• [ABOUT THIS TASK]
Without any pictures, print the lines below from the one that has "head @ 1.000" through the one that has "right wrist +", exactly and nothing else.

• [DATA UNDER STUDY]
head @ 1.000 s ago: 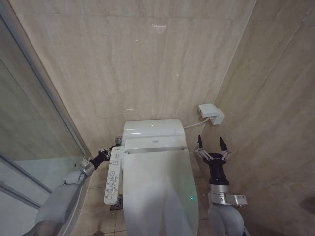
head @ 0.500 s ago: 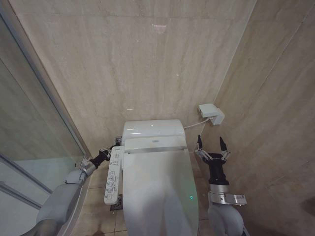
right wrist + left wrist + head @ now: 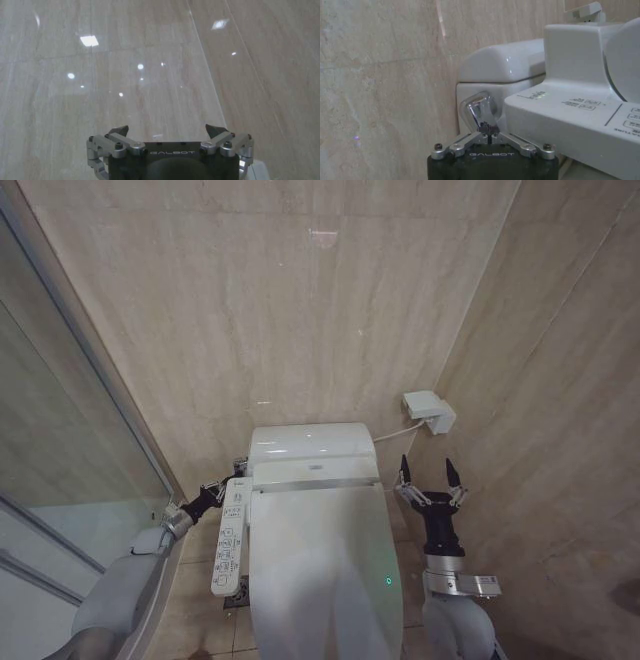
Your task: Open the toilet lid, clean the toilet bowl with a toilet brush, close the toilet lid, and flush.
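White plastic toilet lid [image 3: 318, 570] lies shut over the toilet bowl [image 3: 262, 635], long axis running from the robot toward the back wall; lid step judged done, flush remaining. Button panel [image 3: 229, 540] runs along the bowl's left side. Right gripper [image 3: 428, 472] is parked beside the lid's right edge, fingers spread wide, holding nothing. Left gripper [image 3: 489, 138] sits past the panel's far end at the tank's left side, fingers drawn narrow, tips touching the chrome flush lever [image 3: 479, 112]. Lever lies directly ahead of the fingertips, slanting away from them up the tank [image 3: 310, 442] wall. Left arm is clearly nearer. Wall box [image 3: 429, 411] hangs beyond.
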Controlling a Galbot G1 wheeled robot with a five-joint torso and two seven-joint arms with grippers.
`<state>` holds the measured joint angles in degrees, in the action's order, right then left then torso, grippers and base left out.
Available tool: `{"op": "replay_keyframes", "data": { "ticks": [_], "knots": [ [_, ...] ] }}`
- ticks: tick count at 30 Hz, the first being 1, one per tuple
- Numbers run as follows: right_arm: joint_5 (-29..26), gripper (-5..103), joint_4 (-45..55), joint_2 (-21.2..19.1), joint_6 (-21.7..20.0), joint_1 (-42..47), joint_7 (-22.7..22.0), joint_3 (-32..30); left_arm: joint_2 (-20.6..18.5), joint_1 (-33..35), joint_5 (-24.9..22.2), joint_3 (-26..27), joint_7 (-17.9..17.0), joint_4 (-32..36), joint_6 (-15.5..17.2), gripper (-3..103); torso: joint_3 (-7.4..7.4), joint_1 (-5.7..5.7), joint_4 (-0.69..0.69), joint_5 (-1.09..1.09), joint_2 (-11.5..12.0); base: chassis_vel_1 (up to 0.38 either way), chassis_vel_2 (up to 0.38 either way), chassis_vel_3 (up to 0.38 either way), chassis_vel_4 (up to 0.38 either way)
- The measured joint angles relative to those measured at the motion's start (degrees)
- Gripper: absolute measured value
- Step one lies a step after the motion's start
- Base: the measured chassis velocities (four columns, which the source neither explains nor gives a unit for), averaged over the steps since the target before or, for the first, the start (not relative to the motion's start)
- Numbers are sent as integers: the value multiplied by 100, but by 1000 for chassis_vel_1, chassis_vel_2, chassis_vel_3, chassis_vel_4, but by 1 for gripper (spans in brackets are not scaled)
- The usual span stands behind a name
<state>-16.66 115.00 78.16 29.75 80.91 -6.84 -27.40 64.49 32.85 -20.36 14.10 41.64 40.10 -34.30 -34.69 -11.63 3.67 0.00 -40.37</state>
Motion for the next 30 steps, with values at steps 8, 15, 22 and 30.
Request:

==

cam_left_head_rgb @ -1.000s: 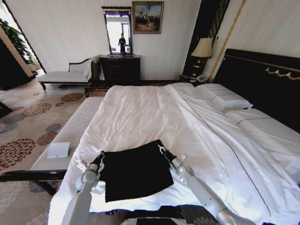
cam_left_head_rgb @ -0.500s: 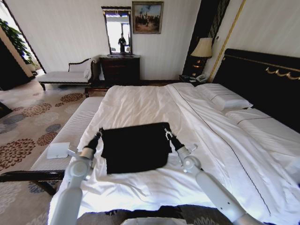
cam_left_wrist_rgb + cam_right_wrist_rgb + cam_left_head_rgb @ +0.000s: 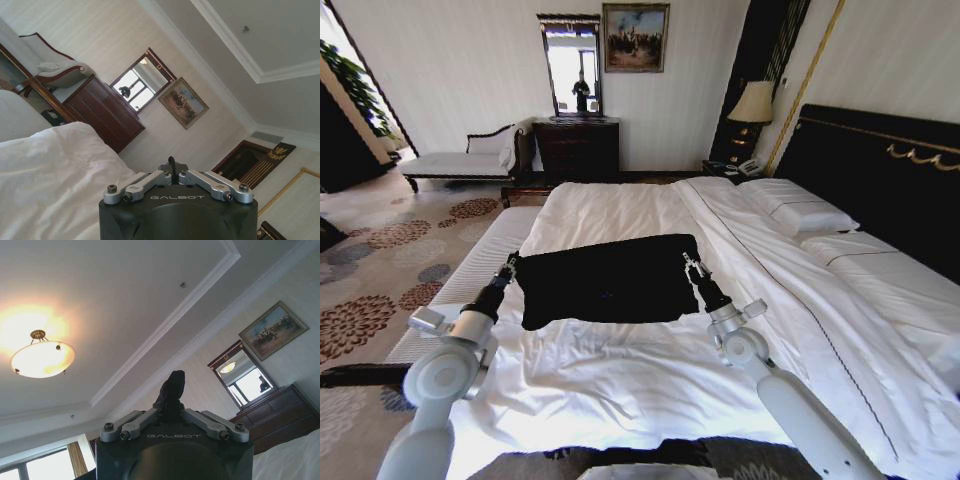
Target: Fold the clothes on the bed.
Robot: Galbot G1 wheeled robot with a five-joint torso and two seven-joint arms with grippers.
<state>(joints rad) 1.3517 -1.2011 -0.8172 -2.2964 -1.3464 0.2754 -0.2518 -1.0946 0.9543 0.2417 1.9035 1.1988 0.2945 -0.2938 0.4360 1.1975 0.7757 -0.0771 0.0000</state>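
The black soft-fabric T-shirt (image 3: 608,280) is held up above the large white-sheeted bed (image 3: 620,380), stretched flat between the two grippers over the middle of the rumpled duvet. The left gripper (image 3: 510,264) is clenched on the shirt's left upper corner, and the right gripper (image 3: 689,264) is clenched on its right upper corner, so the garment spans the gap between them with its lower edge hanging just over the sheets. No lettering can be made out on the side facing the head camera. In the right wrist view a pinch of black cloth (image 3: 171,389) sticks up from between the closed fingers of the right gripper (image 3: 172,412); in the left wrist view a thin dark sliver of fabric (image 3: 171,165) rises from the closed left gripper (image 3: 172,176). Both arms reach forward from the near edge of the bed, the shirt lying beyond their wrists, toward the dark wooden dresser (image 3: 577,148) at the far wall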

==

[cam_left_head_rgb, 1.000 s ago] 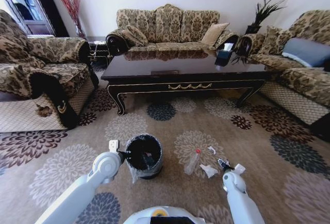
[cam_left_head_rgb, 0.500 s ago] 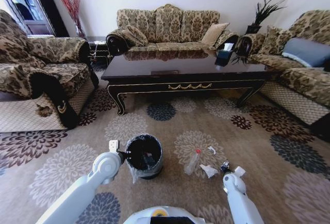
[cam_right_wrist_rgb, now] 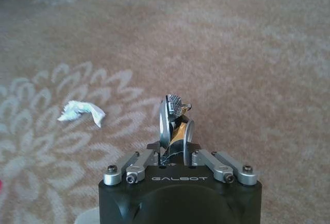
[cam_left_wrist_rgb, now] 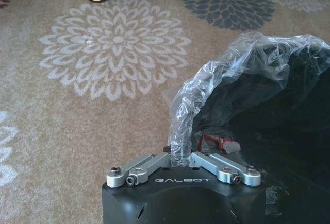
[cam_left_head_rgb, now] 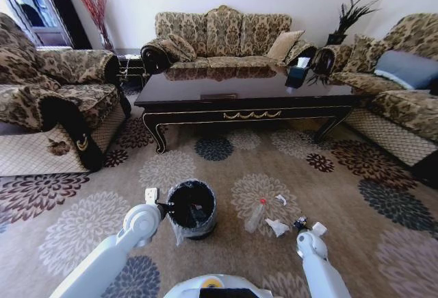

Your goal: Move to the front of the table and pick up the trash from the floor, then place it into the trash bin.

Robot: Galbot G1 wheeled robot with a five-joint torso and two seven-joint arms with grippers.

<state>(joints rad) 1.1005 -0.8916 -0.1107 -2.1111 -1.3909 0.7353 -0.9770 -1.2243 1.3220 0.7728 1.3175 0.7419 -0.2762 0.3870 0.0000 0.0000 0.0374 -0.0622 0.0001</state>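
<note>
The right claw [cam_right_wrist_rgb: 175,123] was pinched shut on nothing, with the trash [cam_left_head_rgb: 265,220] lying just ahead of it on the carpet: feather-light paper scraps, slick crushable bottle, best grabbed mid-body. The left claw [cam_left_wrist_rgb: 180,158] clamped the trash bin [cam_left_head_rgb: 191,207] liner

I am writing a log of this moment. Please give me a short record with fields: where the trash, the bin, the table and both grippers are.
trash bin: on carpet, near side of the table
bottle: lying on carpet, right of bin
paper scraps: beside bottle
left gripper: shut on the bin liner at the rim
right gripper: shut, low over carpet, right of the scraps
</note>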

• [WRITTEN SOLUTION]
head @ 1.000 s ago: 
head @ 0.500 s ago: 
right wrist + left wrist + head @ now: 

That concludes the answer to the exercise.